Mehr als 320 Boote mit einer Gesamtlänge von drei Kilometern können vom 4. bis 8. September 2019 bei der HISWA te Water im Batavia Hafen im niederländischen Lelystad besichtigt werden. Damit ist das Angebot von Booten um 12 Prozent gewachsen im Vergleich zum Vorjahr

Die Vorbereitungen für die HISWA te Water sind in vollem Gange. Viele Aussteller werden ihre Neuheiten auf exklusiven treibenden Pavillons präsentieren. Die Aussteller, die sich für einen Markenpavillon entschieden haben, sind Isloep, Interboat, Hanze, Aquatec, Prins Watersport, Mercury, Honda, Suzuki, Nimbus, Yamaha, SeaFury, Boot aan Stroom, Lengers, Saffier, Najad und Rapsody.

Breit und sehr variiert ist das Angebot an Segelyachten. Bavaria, jetzt wieder da, kommt mit einigen neuen Modellen, so wie auch Najad. Contest präsentiert die 42 CS und Swan zeigt zum ersten Mal die Swan 48. Noch eine Neuheit ist die Solaris 44. Auch Bestevaer ist dabei, sowie auch Rossignante. Viko, Bente, X-Yachts, Hanse, Dehler, Dufour, Jeanneau, Beneteau und Saffier kommen beinahe mit einer kompletten Linie. Auch die schwedischen Bootsbauer Hallberg-Rassy und Arcona sind präsent. Mit der Beneteau First 18 und 24 und FH750s werden Segelfans kaum Zeit genug haben, sich alles anzusehen.

Neu ist der Golden Boulevard, wo die größeren exklusiven Yachten von 15 Meter und mehr zu besichtigen sind. Die Creme de la Creme mit exklusiven Schiffen von Marken wie Princess, Fairline, Holterman, Zeelander, Contest, Sturier, Prestige, Bluegame, SAcs, Mulder, De Valk, Wajer und Steeler.

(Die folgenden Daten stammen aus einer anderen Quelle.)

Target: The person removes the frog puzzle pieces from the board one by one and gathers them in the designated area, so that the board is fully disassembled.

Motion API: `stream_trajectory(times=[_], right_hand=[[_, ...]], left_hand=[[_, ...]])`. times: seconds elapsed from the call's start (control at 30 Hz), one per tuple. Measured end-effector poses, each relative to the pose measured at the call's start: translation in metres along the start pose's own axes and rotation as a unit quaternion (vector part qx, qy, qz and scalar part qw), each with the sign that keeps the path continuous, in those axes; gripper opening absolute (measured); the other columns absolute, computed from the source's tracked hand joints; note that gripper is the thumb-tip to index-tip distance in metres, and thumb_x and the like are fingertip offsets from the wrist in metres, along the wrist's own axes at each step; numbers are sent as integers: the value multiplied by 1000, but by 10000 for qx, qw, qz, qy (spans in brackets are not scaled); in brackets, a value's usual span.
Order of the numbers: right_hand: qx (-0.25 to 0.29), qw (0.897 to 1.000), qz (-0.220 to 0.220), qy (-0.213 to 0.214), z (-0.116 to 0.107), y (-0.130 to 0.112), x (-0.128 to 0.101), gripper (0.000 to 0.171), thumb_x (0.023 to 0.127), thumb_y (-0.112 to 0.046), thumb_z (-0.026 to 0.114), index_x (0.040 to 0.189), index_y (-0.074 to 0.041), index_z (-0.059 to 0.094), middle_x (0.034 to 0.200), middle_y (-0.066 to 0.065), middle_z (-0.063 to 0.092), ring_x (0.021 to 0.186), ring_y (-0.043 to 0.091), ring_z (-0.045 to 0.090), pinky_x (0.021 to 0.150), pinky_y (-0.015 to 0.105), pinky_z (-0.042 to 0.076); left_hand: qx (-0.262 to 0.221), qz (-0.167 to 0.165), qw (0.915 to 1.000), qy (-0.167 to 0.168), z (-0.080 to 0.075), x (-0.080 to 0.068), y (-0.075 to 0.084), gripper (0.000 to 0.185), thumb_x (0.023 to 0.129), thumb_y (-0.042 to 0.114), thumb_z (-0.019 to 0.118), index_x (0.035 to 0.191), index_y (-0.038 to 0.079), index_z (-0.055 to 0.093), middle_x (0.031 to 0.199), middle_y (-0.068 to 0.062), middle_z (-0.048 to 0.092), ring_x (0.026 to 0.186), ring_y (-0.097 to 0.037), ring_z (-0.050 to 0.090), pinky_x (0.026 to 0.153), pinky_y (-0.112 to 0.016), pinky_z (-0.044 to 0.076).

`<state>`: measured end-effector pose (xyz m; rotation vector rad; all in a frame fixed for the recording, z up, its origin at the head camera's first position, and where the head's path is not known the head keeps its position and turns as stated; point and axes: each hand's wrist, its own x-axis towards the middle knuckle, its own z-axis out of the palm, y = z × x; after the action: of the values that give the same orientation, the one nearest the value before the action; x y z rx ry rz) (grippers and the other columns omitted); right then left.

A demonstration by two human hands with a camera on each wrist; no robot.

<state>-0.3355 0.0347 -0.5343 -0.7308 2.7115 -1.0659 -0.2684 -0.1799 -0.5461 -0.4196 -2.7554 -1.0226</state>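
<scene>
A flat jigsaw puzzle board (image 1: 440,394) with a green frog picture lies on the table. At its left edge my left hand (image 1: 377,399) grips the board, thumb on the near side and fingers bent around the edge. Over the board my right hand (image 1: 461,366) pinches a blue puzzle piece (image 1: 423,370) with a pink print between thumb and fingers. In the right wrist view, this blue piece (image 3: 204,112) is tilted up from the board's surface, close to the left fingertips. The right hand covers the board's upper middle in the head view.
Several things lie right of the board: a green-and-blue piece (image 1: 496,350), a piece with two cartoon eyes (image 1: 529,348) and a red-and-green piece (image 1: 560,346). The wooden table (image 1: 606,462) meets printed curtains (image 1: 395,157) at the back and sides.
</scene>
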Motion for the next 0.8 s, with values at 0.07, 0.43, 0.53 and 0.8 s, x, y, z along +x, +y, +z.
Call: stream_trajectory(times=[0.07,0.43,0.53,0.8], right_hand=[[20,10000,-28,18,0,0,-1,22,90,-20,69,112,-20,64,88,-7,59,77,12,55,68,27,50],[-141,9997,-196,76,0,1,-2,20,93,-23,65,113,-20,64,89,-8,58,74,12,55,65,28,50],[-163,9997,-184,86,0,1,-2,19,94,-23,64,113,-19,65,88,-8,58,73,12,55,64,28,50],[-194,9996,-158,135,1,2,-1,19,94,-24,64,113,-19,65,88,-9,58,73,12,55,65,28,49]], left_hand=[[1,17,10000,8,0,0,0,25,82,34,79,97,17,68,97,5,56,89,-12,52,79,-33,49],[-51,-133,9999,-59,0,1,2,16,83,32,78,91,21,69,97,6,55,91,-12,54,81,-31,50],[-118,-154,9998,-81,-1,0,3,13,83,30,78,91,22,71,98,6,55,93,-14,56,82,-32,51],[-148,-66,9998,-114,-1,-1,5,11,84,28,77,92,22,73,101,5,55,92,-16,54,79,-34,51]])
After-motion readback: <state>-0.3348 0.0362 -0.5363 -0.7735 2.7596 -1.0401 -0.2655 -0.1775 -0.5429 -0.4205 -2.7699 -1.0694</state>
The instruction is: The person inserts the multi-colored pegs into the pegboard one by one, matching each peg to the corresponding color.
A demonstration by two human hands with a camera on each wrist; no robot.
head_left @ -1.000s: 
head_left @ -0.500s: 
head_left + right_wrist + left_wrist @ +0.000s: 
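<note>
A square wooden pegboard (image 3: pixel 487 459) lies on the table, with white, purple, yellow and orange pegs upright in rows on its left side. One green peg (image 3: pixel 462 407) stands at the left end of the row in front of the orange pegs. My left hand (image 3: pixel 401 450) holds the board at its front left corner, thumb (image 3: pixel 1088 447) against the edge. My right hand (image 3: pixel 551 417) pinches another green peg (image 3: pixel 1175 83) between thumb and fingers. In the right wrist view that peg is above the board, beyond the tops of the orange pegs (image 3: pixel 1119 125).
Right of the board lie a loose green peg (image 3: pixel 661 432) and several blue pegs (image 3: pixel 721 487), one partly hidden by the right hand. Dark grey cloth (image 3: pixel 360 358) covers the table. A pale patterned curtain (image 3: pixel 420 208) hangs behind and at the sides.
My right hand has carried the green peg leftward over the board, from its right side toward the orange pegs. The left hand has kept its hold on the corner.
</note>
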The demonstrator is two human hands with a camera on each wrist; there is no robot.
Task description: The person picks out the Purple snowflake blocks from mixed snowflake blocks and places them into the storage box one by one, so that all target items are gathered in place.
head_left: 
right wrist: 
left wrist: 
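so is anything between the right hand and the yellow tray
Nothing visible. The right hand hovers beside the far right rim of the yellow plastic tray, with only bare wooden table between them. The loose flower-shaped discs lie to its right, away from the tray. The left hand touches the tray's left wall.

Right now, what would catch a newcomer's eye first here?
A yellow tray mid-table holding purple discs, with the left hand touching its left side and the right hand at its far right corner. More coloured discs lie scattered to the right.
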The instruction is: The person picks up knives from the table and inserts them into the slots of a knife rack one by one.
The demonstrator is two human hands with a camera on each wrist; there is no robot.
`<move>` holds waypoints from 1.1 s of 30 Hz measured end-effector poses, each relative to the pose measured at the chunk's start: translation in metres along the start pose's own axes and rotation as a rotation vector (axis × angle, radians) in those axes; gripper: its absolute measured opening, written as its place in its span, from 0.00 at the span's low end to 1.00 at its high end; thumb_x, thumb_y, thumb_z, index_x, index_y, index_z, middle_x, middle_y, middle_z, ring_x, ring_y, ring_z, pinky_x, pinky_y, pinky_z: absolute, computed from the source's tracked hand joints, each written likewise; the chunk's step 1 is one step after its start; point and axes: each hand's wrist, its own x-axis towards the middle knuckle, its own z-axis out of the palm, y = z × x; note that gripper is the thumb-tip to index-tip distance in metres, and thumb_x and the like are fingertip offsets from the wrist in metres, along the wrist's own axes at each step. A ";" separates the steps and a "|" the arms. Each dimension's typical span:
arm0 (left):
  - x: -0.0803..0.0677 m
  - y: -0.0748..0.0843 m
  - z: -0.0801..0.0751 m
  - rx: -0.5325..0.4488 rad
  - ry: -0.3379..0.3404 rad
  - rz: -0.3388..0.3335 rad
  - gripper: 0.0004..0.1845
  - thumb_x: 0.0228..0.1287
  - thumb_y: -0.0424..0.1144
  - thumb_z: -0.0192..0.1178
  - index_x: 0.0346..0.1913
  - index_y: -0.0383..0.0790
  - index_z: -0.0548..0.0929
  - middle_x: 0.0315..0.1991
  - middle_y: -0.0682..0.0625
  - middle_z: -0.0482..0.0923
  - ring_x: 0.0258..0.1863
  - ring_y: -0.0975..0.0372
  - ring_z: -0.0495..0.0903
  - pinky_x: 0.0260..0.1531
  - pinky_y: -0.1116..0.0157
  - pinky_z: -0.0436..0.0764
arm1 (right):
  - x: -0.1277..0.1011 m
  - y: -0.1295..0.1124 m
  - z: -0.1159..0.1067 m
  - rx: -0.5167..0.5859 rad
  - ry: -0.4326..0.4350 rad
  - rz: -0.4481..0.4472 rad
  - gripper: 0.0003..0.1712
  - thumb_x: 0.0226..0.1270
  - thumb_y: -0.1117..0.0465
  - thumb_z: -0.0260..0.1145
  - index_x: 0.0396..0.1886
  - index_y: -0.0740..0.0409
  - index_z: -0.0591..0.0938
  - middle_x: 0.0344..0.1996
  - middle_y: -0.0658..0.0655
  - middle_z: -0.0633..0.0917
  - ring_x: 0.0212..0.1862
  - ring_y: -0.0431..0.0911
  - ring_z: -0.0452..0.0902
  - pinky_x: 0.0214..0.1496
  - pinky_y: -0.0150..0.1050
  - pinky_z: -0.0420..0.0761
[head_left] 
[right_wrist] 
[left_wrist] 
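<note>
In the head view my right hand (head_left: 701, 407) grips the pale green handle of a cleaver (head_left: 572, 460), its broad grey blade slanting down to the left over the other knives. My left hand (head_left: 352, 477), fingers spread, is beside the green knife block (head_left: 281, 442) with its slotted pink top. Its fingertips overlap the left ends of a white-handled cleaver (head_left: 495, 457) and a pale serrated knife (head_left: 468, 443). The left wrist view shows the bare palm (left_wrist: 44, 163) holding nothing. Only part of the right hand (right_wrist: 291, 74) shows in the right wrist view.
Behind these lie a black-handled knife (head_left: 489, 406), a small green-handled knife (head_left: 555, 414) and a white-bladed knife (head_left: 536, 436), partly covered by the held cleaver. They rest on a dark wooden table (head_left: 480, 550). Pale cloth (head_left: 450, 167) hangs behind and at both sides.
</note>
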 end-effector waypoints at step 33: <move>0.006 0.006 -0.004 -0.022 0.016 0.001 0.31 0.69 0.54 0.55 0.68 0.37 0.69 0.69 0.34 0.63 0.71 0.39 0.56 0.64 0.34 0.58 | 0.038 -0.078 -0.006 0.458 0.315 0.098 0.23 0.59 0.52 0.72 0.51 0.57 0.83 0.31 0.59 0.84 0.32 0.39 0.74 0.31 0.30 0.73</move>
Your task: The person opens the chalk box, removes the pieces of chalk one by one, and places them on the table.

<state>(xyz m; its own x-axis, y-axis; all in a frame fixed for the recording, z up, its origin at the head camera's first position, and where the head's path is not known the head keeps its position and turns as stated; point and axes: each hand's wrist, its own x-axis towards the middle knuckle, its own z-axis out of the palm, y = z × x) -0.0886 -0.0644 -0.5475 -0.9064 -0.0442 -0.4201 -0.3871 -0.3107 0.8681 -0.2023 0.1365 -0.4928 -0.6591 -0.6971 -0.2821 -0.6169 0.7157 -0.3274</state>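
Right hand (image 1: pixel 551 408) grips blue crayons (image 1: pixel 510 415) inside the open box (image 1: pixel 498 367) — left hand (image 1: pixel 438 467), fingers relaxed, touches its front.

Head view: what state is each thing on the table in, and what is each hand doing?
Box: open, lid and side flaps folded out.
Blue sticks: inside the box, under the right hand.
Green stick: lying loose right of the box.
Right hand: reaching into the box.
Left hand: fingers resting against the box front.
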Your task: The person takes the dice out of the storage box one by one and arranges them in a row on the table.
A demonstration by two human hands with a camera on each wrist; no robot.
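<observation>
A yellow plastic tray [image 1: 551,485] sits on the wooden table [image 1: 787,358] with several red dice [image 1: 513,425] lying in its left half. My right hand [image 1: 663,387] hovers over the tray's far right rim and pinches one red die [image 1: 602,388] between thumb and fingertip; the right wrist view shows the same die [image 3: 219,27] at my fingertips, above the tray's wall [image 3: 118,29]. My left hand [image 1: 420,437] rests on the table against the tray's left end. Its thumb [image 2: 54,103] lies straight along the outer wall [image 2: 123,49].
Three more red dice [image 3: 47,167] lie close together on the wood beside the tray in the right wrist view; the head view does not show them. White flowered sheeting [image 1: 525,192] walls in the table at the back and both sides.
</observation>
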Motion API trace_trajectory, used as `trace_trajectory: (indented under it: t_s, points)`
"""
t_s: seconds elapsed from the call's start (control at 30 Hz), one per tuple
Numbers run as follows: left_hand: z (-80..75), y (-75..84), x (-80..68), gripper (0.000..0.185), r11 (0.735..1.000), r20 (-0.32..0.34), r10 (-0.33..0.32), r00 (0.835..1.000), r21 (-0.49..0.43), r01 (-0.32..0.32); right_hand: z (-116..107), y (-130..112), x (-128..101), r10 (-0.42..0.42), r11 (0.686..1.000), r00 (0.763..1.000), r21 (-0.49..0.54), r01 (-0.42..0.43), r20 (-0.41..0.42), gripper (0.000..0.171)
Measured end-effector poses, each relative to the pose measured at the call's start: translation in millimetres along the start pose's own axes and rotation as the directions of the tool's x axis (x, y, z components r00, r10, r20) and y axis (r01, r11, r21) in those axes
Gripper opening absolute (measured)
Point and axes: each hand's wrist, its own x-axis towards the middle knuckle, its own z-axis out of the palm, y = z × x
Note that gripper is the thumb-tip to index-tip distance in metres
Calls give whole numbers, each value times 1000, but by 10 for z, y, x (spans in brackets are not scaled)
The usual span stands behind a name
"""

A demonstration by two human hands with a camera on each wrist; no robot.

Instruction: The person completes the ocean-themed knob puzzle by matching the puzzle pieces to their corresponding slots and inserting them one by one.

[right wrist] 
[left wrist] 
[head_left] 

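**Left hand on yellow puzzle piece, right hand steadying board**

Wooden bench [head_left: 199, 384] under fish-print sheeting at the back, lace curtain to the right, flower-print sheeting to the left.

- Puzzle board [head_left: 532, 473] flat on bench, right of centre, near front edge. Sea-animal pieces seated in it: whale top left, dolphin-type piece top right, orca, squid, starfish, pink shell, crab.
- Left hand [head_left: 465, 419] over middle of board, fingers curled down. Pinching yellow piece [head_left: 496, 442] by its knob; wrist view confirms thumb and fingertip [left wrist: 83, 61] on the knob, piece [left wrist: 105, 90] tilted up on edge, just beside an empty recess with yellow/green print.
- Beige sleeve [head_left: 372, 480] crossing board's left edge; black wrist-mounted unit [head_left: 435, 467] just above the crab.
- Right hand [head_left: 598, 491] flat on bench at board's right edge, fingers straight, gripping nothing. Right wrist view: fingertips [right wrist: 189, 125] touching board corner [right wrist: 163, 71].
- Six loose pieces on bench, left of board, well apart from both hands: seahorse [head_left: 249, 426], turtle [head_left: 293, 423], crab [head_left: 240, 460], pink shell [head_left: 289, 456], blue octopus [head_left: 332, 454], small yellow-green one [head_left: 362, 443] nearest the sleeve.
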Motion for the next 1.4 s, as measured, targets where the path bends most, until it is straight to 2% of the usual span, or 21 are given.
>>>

Die durchschnittliche Bootslänge bei der 36. HISWA zu Wasser beträgt 9,98 Meter. Mit einer Länge von 25 Metern ist die Princess 75Y die Größte, ein RIB von 2,5 Metern die Kleinste. Alle Segmente vertreten: Boote aus Holz, GFK und Stahl; von Segel- und Motoryachten über Tender bis hin zu Sloepen.

Ein sichtbarer Trend ist das wachsende Interesse für Multihulls bzw. Katamarane und Trimarane. „Das ist ein richtiger Wachstumsmarkt“, sagt Salesmanager Alex Hoeve. „Man sieht, dass sich immer mehr Privatleute für Komfort und die guten Segeleigenschaften dieser Art Schiffe entscheiden, die besonders für lange Fahrten und Reisen geeignet sind. Auf der HISWA haben wir verschiedene Neuerscheinungen wie die Fountaine Pajot 42 und die Lagoon 46. Auch der Trimaran von Dragon Fly ist dabei und zeigt, wie aus einem Trimaran ein Monohull gemacht werden kann.“

Elektrisch fahren ist im Wassersport ein aktuelles Thema, weshalb die Organisatoren der HISWA te Water selbstverständlich gern eine Plattform bieten. Dies geschieht auf dem sogenannten Boot-an- den-Strom-Pavillon, wohin sich die Besucher für all ihre Fragen über elektrisches Bootfahren wenden können. Es gibt allerlei Formen von Antrieben zu sehen, sowohl für langsam als auch für schnell fahrende Boote.